The original robots
We are haunted by Hamilton. William D. Hamilton specifically, an evolutionary biologist who died before his time in 2000. We are haunted because debates about his ideas are still roiling the intellectual world over a decade after his passing. Last summer there was an enormous controversy over a paper which purported to refute the relevance of standard kin selection theory. You can find out more about the debate in this Boston Globe article, Where does good come from? If you peruse the blogosphere you’ll get a more one-sided treatment. So fair warning (I probably agree more with the loud side which dominates the blogosphere for what it’s worth on the science).
What was Hamilton’s big idea? In short he proposed to tackle the problem of altruism in social organisms. The biographical back story here is very rich. You can hear that story from the “horse’s mouth” in the autobiographical sketches which Hamilton wrote up for his series of books of collected papers, Narrow Roads of Gene Land: Evolution of Social Behaviour and Narrow Roads of Gene Land: Evolution of Sex. For the purposes of the issue at hand the first volume is obviously more important, but the second volume has an enormous amount of personally illuminating material because of Hamilton’s untimely passing in 2000 before it could be edited. In Ullica Segerstrale’s Defenders of the Truth and Oren Harman’s The Price of Altruism Hamilton looms large as a major secondary character in the narrative. The Altruism Equation, A Reason for Everything, and The Darwin Wars, all give him extensive treatment, both his scientific ideas and relevant biographical context. Hamilton’s scientific influence on Richard Dawkins was enormous. There are nearly fifty references to him in both The Selfish Gene and The Extended Phenotype. In writing his obituary Dawkins began: “W. D. Hamilton is a good candidate for the title of most distinguished Darwinian since Darwin.”

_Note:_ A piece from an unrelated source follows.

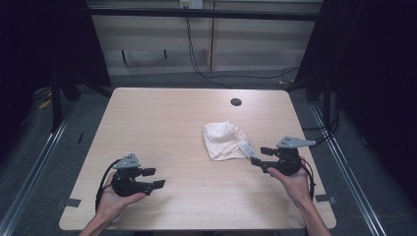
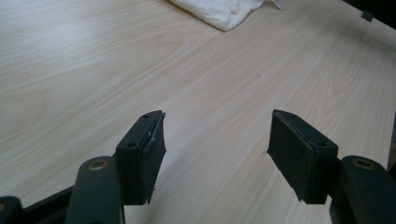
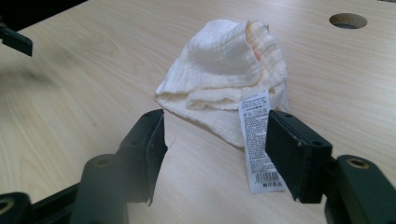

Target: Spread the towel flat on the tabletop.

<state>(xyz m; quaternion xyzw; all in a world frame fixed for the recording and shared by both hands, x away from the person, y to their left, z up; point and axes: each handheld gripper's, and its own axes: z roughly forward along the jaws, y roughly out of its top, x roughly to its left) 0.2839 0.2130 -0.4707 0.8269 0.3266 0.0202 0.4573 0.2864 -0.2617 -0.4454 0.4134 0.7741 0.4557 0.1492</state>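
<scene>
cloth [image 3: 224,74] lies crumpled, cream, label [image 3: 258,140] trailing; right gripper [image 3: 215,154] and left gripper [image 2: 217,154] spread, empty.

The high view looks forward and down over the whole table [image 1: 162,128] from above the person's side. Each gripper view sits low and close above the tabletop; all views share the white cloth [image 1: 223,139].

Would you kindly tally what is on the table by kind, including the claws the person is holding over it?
White muslin cloth: 1
Printed care label on the cloth: 1
Black claws, left claw and right claw: 2
Total: 4
</scene>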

In terms of the details of his science, Hamilton proposed that genetic relatedness between individuals can explain altruism within groups. In this way Hamilton reduced a phenomenon which had often been explained as a group-level one (e.g., “for the good of the species”) to an individual-level one (e.g., “for the good of the individual/gene”). According to Hamilton when he was a young scientist in the early 1960s most people did not perceive this problem to be a problem at all, and he had difficulty finding support for this line of research, and was in fact warned off it by his superiors. The end culmination of those early years of lonely introspection were two dense, abstruse, and difficult papers (in part due to their peculiar notation), The genetical evolution of social behaviour – I and The genetical evolution of social behaviour – II. But the basic heuristic at the heart of these papers was condensed earlier in a short essay in The American Naturalist as Hamilton’s Rule:
rB > C or rB – C > 0
There is a new paper in Nature which is a full frontal attack on the utility of William D. Hamilton’s inclusive fitness framework in explaining eusociality. Martin A. Nowak, Corina E. Tarnita, & Edward O. Wilson are the authors. Wilson is famous in large part for his authorship of Sociobiology: The New Synthesis, and is arguably the doyen of American organismic biology. He is both an active scientist, and, a premier public intellectual. So with that in mind, I notice that Dienekes Pontikos alludes to “E.O. Wilson’s change of mind about group selection.” This is conventional wisdom, but it is I think wrong (though from what I can tell Wilson has not done much to disabuse the press of the notion). In Defenders of the Truth Ullica Segerstrale notes that Wilson did not expunge group selection thinking even in Sociobiology. In Evolution for Everyone David Sloan Wilson recounts that it was in fact E. O. Wilson who pointed out a group selective interpretation of data he was presenting at a conference, helping to push him early on in a rather unfashionable direction. From what I have heard Wilson always believed that the empirical data was not adequately explained by a pure inclusive fitness model, and simply waited until things shook out before pushing back with more theoretically trained colleagues who had the same skepticism.